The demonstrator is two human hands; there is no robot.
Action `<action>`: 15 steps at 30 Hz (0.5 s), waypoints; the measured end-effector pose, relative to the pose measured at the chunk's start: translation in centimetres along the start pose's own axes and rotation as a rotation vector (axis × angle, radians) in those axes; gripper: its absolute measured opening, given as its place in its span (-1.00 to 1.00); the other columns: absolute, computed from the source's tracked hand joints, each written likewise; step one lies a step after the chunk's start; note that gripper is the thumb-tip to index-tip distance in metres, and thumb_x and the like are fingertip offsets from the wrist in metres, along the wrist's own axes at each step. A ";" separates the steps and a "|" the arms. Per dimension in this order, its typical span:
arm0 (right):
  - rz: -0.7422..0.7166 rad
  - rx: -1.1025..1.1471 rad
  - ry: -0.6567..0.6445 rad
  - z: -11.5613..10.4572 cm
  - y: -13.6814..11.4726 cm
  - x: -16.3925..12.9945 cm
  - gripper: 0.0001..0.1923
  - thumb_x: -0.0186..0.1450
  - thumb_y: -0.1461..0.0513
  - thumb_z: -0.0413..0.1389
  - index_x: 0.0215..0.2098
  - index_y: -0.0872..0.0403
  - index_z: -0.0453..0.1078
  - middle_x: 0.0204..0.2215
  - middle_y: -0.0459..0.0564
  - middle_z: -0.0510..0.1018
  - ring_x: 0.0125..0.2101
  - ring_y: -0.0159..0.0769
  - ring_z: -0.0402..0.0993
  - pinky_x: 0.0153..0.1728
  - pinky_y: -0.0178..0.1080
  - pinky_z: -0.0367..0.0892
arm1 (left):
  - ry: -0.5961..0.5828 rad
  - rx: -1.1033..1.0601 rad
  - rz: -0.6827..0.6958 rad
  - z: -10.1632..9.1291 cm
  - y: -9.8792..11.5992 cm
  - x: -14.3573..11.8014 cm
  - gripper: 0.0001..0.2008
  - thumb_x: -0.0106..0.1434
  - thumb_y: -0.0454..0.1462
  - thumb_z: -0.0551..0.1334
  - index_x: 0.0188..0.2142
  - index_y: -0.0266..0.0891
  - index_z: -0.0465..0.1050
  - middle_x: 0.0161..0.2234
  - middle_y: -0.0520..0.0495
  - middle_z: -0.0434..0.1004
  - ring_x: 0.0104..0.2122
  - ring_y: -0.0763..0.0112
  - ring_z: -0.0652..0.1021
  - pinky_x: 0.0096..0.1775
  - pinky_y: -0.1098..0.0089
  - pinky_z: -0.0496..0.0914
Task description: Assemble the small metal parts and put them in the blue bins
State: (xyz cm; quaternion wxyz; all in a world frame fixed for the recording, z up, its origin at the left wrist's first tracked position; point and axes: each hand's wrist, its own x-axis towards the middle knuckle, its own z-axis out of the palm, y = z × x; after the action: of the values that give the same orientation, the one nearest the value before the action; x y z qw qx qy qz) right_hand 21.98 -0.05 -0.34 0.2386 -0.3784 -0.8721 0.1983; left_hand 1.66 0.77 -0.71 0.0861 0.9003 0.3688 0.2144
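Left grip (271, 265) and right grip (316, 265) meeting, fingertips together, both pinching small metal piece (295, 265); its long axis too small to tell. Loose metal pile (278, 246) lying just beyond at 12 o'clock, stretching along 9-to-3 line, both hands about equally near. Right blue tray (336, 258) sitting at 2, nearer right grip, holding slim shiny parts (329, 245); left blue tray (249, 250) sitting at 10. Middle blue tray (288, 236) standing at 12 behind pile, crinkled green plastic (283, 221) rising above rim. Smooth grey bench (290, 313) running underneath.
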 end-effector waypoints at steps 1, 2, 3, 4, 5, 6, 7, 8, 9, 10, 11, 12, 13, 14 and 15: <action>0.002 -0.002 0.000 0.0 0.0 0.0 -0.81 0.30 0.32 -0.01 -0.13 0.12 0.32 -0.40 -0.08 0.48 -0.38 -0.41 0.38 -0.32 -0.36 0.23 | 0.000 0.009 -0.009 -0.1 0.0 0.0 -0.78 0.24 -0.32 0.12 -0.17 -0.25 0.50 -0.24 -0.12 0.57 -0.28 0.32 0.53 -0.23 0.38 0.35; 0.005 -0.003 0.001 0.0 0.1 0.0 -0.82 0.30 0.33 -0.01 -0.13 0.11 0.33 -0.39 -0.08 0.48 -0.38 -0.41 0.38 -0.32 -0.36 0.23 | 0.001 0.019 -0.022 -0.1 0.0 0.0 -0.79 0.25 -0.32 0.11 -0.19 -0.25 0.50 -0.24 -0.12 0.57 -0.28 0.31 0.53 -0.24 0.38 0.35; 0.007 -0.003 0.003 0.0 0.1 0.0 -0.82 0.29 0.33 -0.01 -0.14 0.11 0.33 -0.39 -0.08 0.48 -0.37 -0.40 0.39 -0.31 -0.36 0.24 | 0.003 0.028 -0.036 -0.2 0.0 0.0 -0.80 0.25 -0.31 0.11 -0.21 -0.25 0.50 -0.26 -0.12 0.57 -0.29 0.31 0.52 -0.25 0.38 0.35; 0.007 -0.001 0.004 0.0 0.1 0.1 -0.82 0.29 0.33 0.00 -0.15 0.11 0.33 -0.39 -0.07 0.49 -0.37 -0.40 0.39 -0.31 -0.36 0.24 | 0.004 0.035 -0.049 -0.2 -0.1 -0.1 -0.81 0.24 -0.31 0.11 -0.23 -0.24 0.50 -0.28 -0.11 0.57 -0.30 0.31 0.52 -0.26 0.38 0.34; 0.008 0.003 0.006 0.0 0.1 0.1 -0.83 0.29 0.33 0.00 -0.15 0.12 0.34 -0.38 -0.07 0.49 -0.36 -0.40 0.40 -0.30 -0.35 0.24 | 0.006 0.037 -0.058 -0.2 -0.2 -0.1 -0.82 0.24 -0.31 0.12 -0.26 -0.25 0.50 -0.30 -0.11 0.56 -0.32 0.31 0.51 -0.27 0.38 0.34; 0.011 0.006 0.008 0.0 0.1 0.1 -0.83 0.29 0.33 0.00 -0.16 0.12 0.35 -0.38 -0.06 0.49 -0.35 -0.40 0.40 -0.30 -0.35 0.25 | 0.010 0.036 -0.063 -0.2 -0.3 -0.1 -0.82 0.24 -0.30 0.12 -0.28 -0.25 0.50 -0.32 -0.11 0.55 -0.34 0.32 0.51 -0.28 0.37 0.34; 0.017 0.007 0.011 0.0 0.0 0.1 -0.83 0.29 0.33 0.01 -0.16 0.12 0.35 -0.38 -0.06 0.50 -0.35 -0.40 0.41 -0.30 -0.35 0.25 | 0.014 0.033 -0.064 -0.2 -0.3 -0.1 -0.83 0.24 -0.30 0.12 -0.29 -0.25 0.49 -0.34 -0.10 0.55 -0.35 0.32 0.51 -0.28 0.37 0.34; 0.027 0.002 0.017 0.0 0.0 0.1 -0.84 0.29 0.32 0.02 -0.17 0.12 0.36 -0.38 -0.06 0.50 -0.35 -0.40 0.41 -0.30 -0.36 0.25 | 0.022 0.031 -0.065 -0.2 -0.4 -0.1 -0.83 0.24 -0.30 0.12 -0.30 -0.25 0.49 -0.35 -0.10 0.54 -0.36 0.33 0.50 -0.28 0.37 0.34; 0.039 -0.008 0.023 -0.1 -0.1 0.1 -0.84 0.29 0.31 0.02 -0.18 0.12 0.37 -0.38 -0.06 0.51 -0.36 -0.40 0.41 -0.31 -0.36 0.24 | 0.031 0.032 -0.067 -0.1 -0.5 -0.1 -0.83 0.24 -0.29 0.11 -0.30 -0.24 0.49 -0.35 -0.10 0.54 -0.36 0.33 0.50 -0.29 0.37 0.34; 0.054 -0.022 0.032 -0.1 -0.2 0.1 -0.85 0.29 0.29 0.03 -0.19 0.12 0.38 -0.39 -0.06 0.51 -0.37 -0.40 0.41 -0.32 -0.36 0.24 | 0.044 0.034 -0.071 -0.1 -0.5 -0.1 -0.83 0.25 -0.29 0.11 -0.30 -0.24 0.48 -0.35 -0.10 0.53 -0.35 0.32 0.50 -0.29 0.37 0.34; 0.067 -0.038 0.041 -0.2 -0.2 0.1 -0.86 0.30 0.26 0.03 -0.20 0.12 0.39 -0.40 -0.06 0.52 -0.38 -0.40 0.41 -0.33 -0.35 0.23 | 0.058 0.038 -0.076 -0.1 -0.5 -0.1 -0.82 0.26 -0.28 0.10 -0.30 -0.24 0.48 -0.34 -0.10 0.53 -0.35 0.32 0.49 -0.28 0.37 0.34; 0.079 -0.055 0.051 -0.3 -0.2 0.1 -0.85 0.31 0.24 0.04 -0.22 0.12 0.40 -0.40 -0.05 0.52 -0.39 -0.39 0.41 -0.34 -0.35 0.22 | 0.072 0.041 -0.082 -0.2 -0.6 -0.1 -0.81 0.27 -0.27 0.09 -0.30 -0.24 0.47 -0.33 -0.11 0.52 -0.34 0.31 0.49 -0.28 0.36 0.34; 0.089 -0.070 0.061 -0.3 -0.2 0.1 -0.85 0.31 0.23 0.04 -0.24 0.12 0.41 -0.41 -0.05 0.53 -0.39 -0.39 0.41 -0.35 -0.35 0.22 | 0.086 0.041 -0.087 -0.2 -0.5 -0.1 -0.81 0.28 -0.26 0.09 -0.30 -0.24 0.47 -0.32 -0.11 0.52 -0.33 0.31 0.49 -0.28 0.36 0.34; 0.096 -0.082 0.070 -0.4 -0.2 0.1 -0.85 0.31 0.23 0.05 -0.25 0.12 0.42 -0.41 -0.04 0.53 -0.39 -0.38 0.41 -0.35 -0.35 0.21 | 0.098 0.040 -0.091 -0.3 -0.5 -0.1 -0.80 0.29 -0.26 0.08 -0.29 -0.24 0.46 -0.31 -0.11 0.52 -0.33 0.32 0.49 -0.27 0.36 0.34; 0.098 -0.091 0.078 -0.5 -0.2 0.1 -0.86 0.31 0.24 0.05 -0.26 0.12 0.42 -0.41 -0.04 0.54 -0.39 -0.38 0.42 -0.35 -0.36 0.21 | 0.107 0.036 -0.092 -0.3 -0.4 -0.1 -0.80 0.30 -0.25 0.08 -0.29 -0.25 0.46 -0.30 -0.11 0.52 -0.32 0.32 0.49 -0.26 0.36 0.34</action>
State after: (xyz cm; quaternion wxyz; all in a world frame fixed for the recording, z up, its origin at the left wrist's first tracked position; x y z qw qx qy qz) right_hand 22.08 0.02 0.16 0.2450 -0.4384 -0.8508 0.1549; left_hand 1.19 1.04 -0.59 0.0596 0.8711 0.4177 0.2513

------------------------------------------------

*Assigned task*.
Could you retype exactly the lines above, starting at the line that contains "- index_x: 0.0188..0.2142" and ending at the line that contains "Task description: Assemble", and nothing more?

*Response*.
  - index_x: 0.0188..0.2142
  - index_y: -0.0266..0.0891
  - index_z: -0.0465..0.1050
  - middle_x: 0.0161..0.2234
  - middle_y: -0.0520..0.0495
  - middle_z: -0.0434..0.1004
  - ring_x: 0.0104..0.2122
  - ring_y: -0.0763..0.0112
  - ring_z: -0.0652..0.1021
  - pinky_x: 0.0096..0.1775
  - pinky_y: -0.1098..0.0089
  - pinky_z: -0.0496..0.0914
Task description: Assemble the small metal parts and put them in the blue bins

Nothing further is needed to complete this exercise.